In the last 24 hours, an 80-year-old pedestrian and an MTA bus driver were killed in crashes in Brooklyn and Manhattan.

At around 1:35 p.m. Tuesday, Margarita Seda was struck by the driver of a GMC vehicle as she crossed Grand Street at Graham Avenue in Williamsburg, according to WCBS and the Daily News. WCBS reported that Seda was crossing Grand north to south when the driver, traveling north on Graham, struck her while making a left turn onto Grand. Seda suffered head injuries and died at Bellevue Hospital.

The unnamed motorist was summonsed for careless driving and failure to yield to a pedestrian.

Grand Street and Graham Avenue are two-lane streets that meet at a signalized intersection, and there is strong evidence that the victim was in the crosswalk and had a walk signal, based on published reports and the fact that NYPD cited the driver. If it occurred as described, yesterday’s crash appears nearly identical to the one that killed Maude Savage, the 72-year-old who was hit by an unlicensed driver last November while crossing with the signal at Sutter and Euclid Avenues in East New York. The man who killed Savage was charged criminally, but only because he was driving without a license.

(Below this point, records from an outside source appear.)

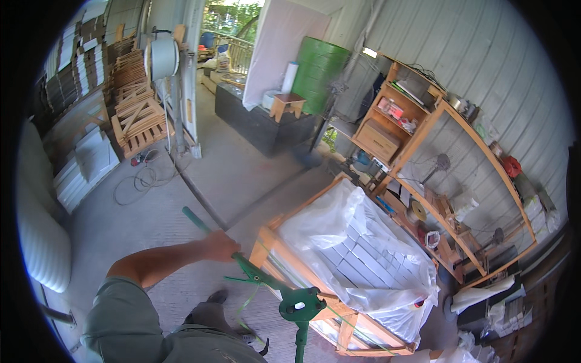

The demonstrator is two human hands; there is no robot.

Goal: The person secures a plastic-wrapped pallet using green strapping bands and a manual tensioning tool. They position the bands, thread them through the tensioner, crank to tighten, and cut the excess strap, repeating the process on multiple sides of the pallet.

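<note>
My left hand (221, 245) is closed around one long handle of a green metal strapping tool (302, 304), its fingers wrapped over the bar. The tool's jaw end lies over the near left corner of a wooden crate (346, 334), and its other handle runs down out of the picture. A thin green strap (247, 302) hangs below the tool, and green strapping also crosses the crate's near side. Inside the crate, clear plastic film (321, 212) lies loosely over rows of grey blocks (363, 254). My right hand does not show.
A wooden shelf unit (387, 115) and a cluttered bench stand against the metal wall at right. Behind are a green drum (321, 75), a black block (254, 124) and a small stool (287, 104). Stacked wooden frames (139, 112) and a looped cable (142, 186) are at left.
</note>
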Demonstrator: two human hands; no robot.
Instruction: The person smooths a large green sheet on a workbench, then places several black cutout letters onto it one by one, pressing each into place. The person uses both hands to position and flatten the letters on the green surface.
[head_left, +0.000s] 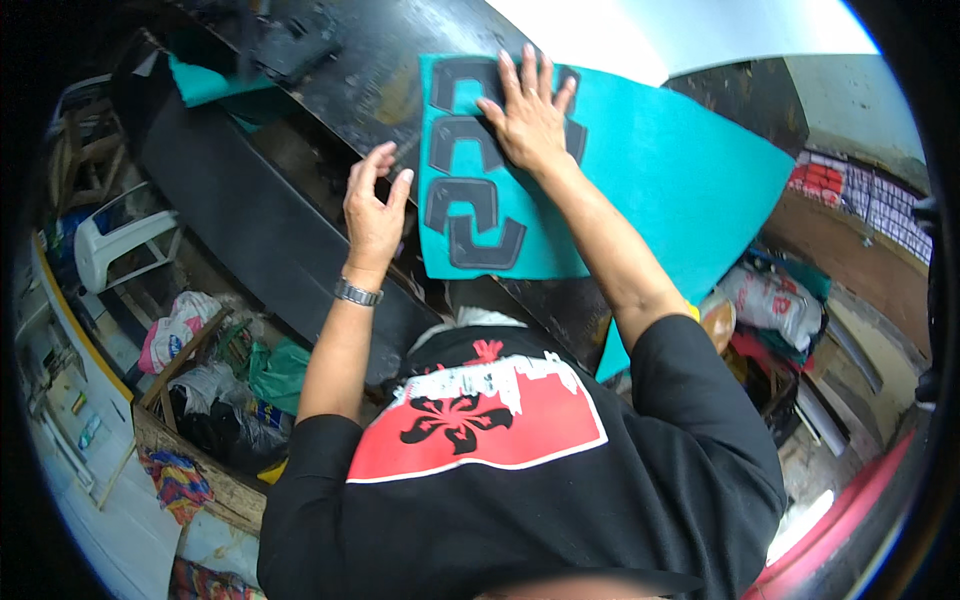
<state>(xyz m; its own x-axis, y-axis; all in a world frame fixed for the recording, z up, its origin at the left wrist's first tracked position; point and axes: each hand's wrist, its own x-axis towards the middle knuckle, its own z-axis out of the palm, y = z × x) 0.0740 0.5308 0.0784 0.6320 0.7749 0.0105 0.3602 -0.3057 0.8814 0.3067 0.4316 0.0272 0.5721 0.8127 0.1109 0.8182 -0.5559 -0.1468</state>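
Observation:
A large teal sheet lies on a dark worktable in front of me. Several black U-shaped pieces are arranged along its left part. My right hand is spread flat over the upper pieces, its fingers apart, and hides part of them. Left of the sheet, my left hand is raised with fingers loosely curled and apart, nothing visible in it. It stays clear of the black pieces. A metal-band watch is on my left wrist.
The dark worktable carries a dark object at its far left. A long black panel runs along my left, with a white plastic stool beyond it. Plastic bags lie at lower left; a filled white sack is at right.

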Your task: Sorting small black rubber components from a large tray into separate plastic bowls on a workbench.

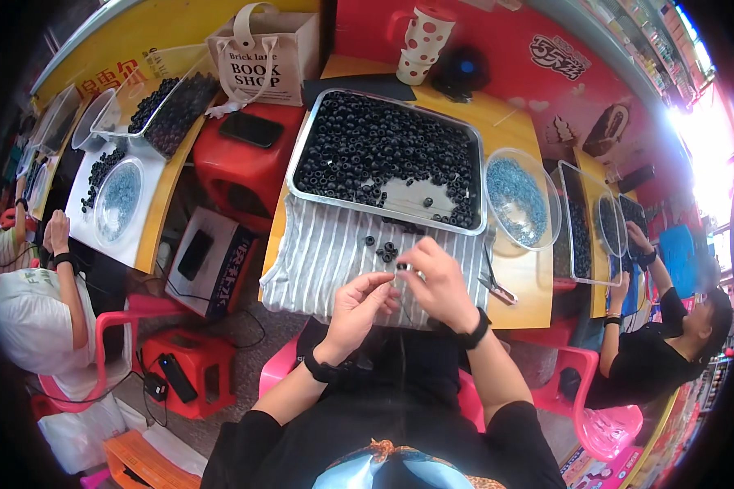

This type of crash is not rare. At least 30 NYC pedestrians and cyclists have been killed by turning motorists since January 2013, and for the most part the drivers were breaking the law by failing to yield. As we wrote after Savage’s death, that this deadly behavior does not apparently meet the standard of criminal negligence is a sign that New York’s criminal justice system is failing to hold drivers accountable for killing law-abiding pedestrians.

The crash that killed Margarita Seda occurred in the City Council district represented by Antonio Reynoso, and in the 90th Precinct, where in 2013 local officers cited 35 drivers for failing to yield to pedestrians, and wrote 311 speeding tickets.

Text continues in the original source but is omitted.